Starting with individual taxpayers here, there's no further personal income tax rate or tax bracket change announced, and most notably no decrease to the top personal marginal tax rate. However, earlier this year in May, the new government did propose what they referred to as a middle class tax cut by reducing the lowest personal marginal tax rate by one percentage point, from 15% to 14% beginning on July 1st of this year. This change effectively reduces the lowest marginal tax rate in 2025 to 14.5% and to 14% starting in 2026.
Now, outlined in the new Liberal Party's election platform were discussions around reducing mandatory RIF minimum withdrawal rate by 25% for one year, which was an issue retirees and seniors may have been looking to, particularly given the sharp decline in the equity markets that we realized early this year, as well to an increase in the guaranteed income supplement for seniors by 5%. Unfortunately, neither of these measures were noted in this year's budget. Instead, other targeted measures for individuals were released, which we'll highlight shortly.
On the corporate tax front, there's also no broad base change announced to corporate income tax rates, and more particularly, no mention of a patent box regime following a public consultation period that ended earlier this fall, which sought input, potentially offering a preferential tax rate on income derived from intellectual property on research and development activities conducted in Canada or other forms of AI related tax credit measures. Rather, the budget approached the tax changes in a more targeted manner to address Canada's productivity gap and our economic growth and global competitiveness.
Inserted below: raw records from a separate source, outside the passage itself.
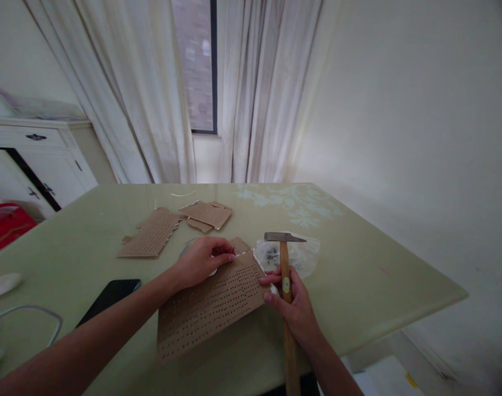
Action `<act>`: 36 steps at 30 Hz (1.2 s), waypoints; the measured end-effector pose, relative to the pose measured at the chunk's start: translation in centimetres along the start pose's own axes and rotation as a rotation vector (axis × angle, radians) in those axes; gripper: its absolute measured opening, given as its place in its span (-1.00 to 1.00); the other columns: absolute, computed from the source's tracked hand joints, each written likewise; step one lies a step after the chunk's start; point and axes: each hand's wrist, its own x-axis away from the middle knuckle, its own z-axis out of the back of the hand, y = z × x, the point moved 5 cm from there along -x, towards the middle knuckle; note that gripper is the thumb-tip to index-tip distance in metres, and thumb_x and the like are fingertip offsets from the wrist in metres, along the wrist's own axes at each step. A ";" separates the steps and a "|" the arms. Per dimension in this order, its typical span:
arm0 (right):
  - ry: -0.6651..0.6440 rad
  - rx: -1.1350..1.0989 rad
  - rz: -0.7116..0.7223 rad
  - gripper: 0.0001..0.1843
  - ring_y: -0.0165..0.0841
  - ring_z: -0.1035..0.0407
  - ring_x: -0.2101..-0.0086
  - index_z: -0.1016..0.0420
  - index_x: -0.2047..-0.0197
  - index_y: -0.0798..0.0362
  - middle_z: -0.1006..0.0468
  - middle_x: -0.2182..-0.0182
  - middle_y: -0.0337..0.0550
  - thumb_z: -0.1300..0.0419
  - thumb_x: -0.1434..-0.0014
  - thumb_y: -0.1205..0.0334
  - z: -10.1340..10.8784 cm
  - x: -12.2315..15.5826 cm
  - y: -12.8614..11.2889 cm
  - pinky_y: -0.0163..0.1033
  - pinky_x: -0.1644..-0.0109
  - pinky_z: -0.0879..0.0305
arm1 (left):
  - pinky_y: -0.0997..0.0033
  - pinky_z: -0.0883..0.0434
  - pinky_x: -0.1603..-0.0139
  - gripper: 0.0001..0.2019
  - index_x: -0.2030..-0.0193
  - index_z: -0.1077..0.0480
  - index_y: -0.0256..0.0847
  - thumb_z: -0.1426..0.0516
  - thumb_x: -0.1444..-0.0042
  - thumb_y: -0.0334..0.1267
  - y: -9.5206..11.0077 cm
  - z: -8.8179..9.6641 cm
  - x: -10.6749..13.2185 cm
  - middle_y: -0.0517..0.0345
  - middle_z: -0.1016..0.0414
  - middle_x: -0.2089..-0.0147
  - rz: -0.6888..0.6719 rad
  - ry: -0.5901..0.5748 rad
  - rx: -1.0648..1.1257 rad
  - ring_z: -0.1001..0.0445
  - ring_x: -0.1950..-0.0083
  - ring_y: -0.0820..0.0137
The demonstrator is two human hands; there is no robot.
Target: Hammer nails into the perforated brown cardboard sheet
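Right hand (pixel 295 309) fingers wrap the hammer (pixel 284 263) handle, head toward 12 o'clock. Left hand (pixel 201 262) fingers curl on the perforated cardboard (pixel 209 311), probably light, bendy

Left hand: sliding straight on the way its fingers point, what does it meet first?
Probably the small cardboard scrap just past the left hand, then the clear plastic bag; depth is unclear.
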 end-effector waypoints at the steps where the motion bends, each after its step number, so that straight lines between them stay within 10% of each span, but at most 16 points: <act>1: -0.001 -0.002 -0.001 -0.50 -0.01 -0.53 -0.07 -0.51 0.02 -0.11 -0.75 0.14 -0.10 -0.58 -0.07 -0.03 0.0 0.0 0.0 0.11 -0.27 -0.33 | 0.31 -0.48 0.10 -0.79 0.21 -0.65 -0.13 -0.22 -0.27 -0.09 0.0 0.0 0.0 0.15 -0.74 0.23 0.000 0.001 -0.002 -0.64 0.18 0.25; 16: -0.043 0.041 0.016 -0.42 -0.01 -0.57 -0.04 -0.50 -0.01 -0.06 -0.76 0.11 -0.03 -0.54 -0.09 -0.19 -0.2 -0.2 -0.2 0.05 -0.20 -0.40 | 0.34 -0.50 0.15 -0.77 0.20 -0.65 -0.14 -0.21 -0.25 -0.08 0.3 0.0 0.2 0.12 -0.74 0.23 0.010 0.011 -0.055 -0.66 0.20 0.25; 23: -0.044 0.187 0.082 -0.63 -0.18 -0.56 0.13 -0.54 -0.01 -0.03 -0.69 0.22 -0.13 -0.27 -0.42 -0.16 1.3 -0.8 -3.6 -0.14 -0.05 -0.40 | 0.35 -0.49 0.15 -0.78 0.22 -0.67 -0.14 -0.22 -0.24 -0.10 0.6 0.1 0.4 0.11 -0.75 0.23 0.019 0.019 -0.080 -0.66 0.22 0.25; 27: -0.300 0.581 0.002 -0.63 -0.37 -0.27 0.64 -0.45 -0.18 -0.02 -0.39 0.58 -0.43 -0.15 -0.51 -0.09 1.4 -2.8 -8.2 -0.28 0.49 -0.19 | 0.37 -0.48 0.16 -0.80 0.26 -0.67 -0.13 -0.24 -0.22 -0.11 0.5 0.0 0.4 0.14 -0.75 0.28 0.028 0.017 -0.068 -0.66 0.25 0.28; 36: -0.659 1.141 0.180 -0.77 -0.17 -0.53 0.17 -0.52 -0.03 0.06 -0.64 0.19 -0.08 -0.15 -0.54 0.09 -1.7 -6.7 -14.3 -0.19 0.12 -0.23 | 0.39 -0.50 0.16 -0.81 0.24 -0.68 -0.12 -0.22 -0.22 -0.16 0.4 -0.1 0.3 0.15 -0.77 0.24 0.035 0.014 -0.030 -0.70 0.20 0.26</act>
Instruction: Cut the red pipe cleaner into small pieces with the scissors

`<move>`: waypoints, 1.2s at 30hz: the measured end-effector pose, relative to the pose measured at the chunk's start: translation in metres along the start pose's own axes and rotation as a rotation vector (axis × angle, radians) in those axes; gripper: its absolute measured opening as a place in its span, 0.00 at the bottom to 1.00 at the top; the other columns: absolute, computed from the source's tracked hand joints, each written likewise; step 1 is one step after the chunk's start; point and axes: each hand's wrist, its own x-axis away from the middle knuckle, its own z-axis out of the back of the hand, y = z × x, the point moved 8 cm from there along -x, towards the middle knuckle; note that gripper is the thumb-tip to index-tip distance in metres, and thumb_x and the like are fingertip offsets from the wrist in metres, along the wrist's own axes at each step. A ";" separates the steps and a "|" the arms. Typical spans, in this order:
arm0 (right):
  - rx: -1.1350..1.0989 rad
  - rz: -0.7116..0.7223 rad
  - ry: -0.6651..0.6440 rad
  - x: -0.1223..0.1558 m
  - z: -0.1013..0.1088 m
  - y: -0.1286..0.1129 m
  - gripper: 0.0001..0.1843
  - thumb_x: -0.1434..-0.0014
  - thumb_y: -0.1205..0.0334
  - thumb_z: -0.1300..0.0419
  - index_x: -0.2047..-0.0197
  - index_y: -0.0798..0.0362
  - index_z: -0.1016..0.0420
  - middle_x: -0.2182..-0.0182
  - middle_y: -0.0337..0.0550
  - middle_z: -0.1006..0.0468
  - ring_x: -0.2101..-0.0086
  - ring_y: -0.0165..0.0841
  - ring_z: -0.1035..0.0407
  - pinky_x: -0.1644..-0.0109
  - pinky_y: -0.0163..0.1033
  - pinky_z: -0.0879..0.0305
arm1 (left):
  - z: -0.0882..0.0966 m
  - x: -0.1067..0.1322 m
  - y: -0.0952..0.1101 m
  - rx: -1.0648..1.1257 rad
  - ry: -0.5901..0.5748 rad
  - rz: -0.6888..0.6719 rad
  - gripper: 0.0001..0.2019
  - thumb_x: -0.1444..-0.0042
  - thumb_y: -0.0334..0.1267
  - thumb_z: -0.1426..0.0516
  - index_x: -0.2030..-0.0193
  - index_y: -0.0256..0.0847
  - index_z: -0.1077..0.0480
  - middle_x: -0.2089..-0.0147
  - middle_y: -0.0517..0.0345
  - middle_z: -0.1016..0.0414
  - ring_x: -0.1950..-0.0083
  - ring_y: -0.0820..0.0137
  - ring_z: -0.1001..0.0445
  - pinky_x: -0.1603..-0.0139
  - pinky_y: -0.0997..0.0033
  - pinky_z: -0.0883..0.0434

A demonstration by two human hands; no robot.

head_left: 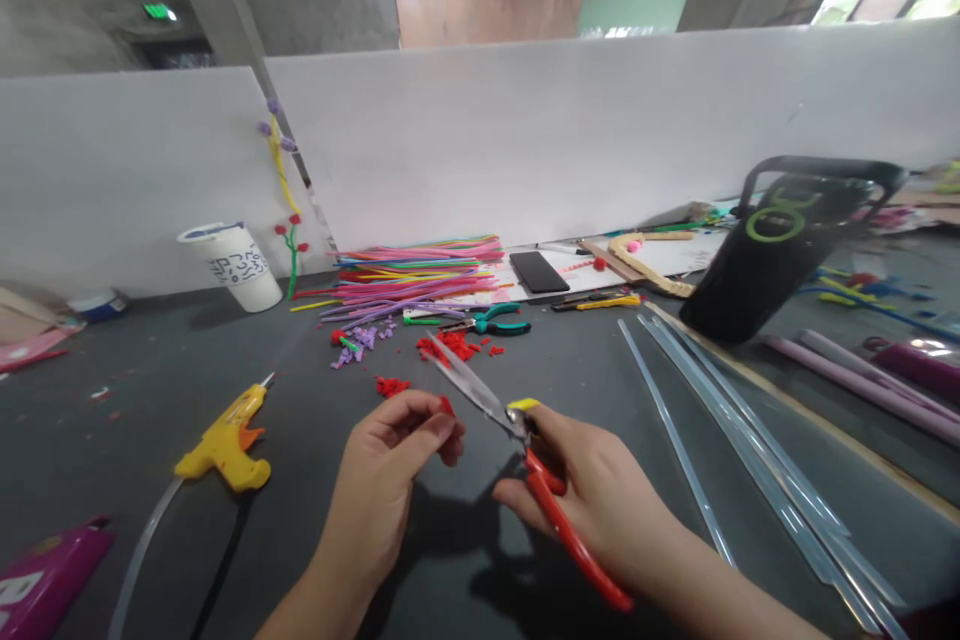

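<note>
My right hand [600, 480] grips a pair of scissors [574, 530] with red handles. The blades point away and to the left, slightly parted. Between the thumb and fingers of my left hand [394, 470] is a small red piece of pipe cleaner [448, 407], mostly hidden by the fingertips. The blade tips reach over a heap of red pipe cleaner bits [457, 348], and a smaller red cluster [391, 387] lies just beyond my left hand. Purple bits [365, 340] are scattered to the left of the heap.
A yellow glue gun [229, 445] lies at left, its cord trailing forward. Behind are a paper cup [238, 270], bundled pipe cleaners [420, 280], teal-handled pliers [491, 322] and a phone [538, 272]. Clear glue sticks [739, 430] and a black bottle [780, 260] stand or lie at right.
</note>
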 end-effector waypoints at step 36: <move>0.368 0.137 0.102 0.010 -0.009 -0.004 0.14 0.50 0.49 0.48 0.73 0.52 0.39 0.79 0.39 0.29 0.79 0.34 0.34 0.78 0.34 0.50 | 0.005 0.005 0.007 0.055 0.021 -0.091 0.02 0.54 0.30 0.42 0.74 0.38 0.28 0.76 0.63 0.30 0.75 0.77 0.35 0.72 0.79 0.38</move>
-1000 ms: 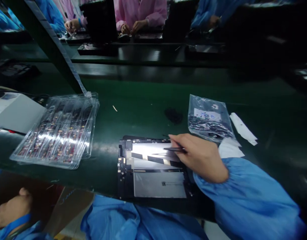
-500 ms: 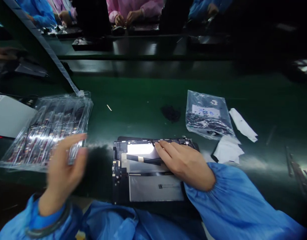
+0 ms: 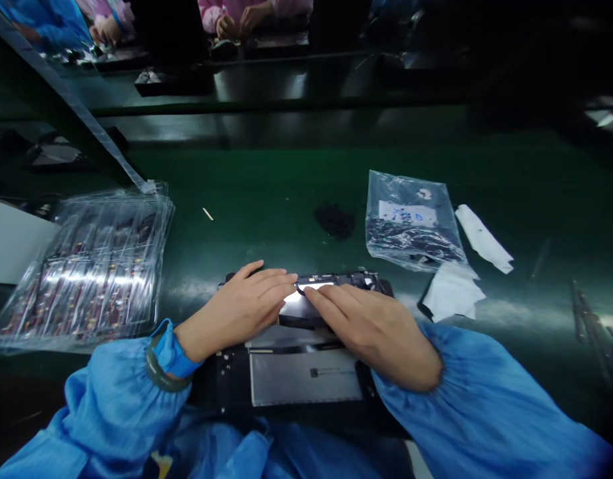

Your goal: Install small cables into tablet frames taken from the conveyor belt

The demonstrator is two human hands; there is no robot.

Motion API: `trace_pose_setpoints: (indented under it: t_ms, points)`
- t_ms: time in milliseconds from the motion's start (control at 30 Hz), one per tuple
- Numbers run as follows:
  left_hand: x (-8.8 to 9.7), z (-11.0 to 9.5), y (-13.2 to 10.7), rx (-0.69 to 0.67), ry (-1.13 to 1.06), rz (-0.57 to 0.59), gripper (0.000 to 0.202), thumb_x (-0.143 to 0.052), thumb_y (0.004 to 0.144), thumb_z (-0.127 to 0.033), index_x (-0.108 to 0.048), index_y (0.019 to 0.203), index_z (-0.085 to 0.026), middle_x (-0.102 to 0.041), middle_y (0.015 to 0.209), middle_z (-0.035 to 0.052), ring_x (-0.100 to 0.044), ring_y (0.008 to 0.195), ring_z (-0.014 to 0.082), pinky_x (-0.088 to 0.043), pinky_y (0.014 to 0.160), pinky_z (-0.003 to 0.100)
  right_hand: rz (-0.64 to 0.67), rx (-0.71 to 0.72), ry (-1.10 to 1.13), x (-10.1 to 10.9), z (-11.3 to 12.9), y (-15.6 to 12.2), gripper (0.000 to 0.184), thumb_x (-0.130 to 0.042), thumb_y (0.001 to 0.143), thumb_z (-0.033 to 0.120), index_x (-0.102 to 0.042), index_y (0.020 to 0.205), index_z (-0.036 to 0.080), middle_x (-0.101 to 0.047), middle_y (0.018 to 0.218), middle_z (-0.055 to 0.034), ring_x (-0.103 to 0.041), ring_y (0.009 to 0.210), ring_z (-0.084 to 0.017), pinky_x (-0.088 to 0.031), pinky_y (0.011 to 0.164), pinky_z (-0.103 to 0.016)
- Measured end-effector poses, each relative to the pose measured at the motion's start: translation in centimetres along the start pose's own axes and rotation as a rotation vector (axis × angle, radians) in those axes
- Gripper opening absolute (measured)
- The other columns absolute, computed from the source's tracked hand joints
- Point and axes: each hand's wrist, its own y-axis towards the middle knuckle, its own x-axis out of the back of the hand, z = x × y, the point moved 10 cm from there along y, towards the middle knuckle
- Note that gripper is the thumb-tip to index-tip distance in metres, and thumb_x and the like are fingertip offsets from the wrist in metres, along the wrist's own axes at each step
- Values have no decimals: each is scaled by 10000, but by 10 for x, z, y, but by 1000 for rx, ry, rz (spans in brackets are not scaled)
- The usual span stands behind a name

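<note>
An opened tablet [image 3: 306,382] lies flat in front of me, its inner parts and silvery battery panels facing up. My left hand [image 3: 246,299] reaches over its upper left part, fingers bent and pressed together near the top edge. Opposite it, my right hand [image 3: 371,326] rests on the upper right part with its fingers together. The fingertips of both hands nearly meet at a small dark curved strip [image 3: 301,290] by the top edge. Both thumbs are mostly hidden, and what either hand pinches there is too small to make out.
Clear plastic trays of small parts [image 3: 96,273] are stacked at left, beside a white box [image 3: 16,243]. A dark pile [image 3: 335,221], a labelled plastic bag [image 3: 410,223] and white papers [image 3: 453,293] lie beyond the tablet. Tweezers-like tools [image 3: 588,319] lie far right. Co-workers' hands [image 3: 241,23] show across the bench.
My left hand has moved right from beside the trays onto the tablet's upper left part. My right hand stays at nearly the same place on the tablet. The view has shifted slightly.
</note>
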Motion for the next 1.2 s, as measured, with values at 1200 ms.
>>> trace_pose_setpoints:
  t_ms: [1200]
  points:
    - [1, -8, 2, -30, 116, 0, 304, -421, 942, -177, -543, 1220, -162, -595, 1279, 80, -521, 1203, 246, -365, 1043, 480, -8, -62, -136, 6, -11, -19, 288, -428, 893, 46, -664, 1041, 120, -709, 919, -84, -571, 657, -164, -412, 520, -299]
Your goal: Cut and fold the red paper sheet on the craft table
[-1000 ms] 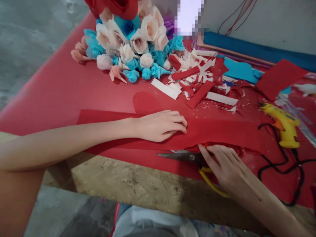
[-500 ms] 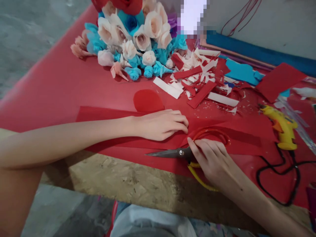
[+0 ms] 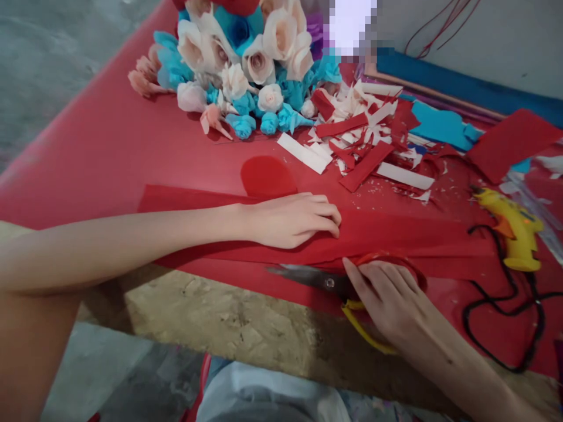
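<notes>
A long strip of thin red paper (image 3: 404,234) lies along the table near its front edge. My left hand (image 3: 294,223) rests palm down on it, fingers bent and slightly apart, the fingertips against the paper. The scissors (image 3: 328,282) are in my right hand (image 3: 391,293), its fingers around the red and yellow handles. Their dark blades point left, just below the paper's near edge, and look almost closed. Part of the handles is hidden by my fingers. A rounded red paper piece (image 3: 267,176) lies beyond my left wrist.
Paper flowers (image 3: 259,61) in cream, blue and peach crowd the back. Red and white paper scraps (image 3: 356,138) are heaped right of them. A yellow glue gun (image 3: 519,228) lies at the right, its black cord (image 3: 470,310) looping toward the front edge.
My right hand has drawn the scissors slightly toward the table's front edge. The paper's right part lies flatter and lower, showing more of the black cord. My left hand stays on the paper.
</notes>
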Available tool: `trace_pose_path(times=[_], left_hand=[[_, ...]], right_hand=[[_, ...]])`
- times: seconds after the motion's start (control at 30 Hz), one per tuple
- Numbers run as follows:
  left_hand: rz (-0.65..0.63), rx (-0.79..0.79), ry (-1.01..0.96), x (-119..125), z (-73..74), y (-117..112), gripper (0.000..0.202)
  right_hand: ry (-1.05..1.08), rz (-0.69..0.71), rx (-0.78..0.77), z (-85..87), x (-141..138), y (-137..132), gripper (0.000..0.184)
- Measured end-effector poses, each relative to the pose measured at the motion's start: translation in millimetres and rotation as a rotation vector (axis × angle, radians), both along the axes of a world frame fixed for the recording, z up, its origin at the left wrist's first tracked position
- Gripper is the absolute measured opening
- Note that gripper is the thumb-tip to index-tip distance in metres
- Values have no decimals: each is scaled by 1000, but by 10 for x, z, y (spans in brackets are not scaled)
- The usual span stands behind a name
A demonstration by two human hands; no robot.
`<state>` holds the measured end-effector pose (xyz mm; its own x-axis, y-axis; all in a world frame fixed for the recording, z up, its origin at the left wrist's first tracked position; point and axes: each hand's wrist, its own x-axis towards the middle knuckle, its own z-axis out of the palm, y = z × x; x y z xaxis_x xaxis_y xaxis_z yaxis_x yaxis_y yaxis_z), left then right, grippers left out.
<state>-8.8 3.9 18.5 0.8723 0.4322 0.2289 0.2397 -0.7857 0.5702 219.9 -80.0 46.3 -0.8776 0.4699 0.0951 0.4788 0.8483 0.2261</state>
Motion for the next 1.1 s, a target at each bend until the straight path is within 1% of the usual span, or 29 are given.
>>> trace_pose_path(times=[0.13, 0.23, 0.33, 0.53, 0.73, 0.87, 0.97, 1.1], left_hand=[[39, -19, -64, 20, -34, -8, 31], [54, -22, -86, 31, -57, -16, 31], [44, -31, -70, 23, -49, -15, 31], [30, -38, -40, 12, -15, -3, 31], [1, -13, -2, -7, -2, 5, 32], [-5, -9, 14, -19, 12, 9, 34], [-6, -7, 19, -17, 24, 8, 34], [-7, -14, 19, -8, 35, 13, 34]], right_hand=[[-29, -48, 49, -1, -18, -49, 37], [-16, -48, 73, -14, -62, -44, 35], [-2, -33, 74, -28, -145, -13, 34], [5, 0, 30, -37, -262, 58, 35], [78, 31, -55, -83, -215, 122, 35], [107, 64, -73, -52, -193, 126, 30], [91, 94, -51, -1, -209, 106, 29], [55, 52, 29, 28, -244, 57, 31]])
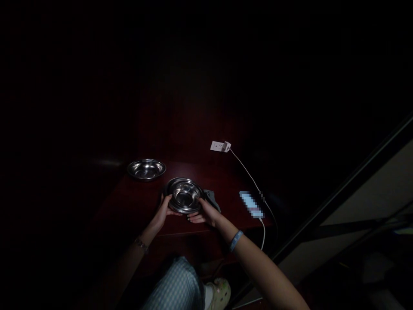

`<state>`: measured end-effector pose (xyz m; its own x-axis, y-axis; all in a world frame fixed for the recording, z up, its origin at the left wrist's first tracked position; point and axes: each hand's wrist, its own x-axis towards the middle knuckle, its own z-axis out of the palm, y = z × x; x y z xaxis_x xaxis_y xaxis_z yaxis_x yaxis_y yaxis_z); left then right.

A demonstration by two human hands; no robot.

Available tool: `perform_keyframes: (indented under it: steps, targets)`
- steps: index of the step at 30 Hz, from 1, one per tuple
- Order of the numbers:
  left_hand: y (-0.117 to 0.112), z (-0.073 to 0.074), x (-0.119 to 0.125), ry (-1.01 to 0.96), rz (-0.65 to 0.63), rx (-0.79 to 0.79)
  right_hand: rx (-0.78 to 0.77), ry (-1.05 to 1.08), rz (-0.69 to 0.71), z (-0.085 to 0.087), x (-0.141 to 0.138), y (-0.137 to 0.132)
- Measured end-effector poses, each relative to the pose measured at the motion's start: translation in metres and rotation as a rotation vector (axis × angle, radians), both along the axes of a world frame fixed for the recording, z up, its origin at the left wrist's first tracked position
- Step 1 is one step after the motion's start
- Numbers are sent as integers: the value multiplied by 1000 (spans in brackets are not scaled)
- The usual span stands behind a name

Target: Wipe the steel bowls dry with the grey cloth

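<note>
Very dim; only the near middle of the scene reads.

Hands: left hand (164, 211) and right hand (202, 214) are apart, each clamped on an opposite side of the bowl (184, 196), fingers underneath at the rim. The bowl is steel and shallow, and sits at the near edge of the table (135, 202), mouth up and tipped slightly toward the person. Cannot tell whether its base touches the wood or hangs just above it.

Risks, as I judge them:
- Polished steel held only by the rim could slip and rotate out of the fingers. With the table edge right under the hands, it would fall toward the lap or the shoe (220, 292) below.
- Poor light makes the table edge hard to place, so a bowl set down here might land half off it.
- The cloth (213, 198) lies just beside the bowl on its right and partly behind it. A base resting on that fold would sit tilted and could rock.

Around:
- Second bowl (146, 168), far left, well apart from the hands, flat on the table.
- Phone (251, 204) at the right end of the table, near the right forearm.
- Cable (248, 173) runs from the phone up to the charger (221, 146) on the far wall. A sweep of the right arm could snag it and drag the phone off.
- Wristband (236, 240) on the right wrist, bracelet (141, 244) on the left; neither touches anything.
</note>
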<state>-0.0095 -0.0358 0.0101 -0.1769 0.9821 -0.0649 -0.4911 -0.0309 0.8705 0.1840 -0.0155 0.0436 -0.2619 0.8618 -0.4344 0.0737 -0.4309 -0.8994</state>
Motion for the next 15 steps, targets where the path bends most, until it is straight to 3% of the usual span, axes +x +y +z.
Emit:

So moving on to the next slide here, starting off with the corporate tax measures and continuing on the theme of growth and productivity, I'll start with welcome news in the corporate tax system on what is arguably the biggest headline with respect to tax measures announced in this year's budget. It's found in what the government refers to as a productivity super deduction, which is really just a set of enhanced tax incentives covering new private capital investments that allow businesses to write off or neatly expense a larger share of these investments for tax purposes, with the intention that they will make it easier for businesses to recover investment costs faster through the tax system.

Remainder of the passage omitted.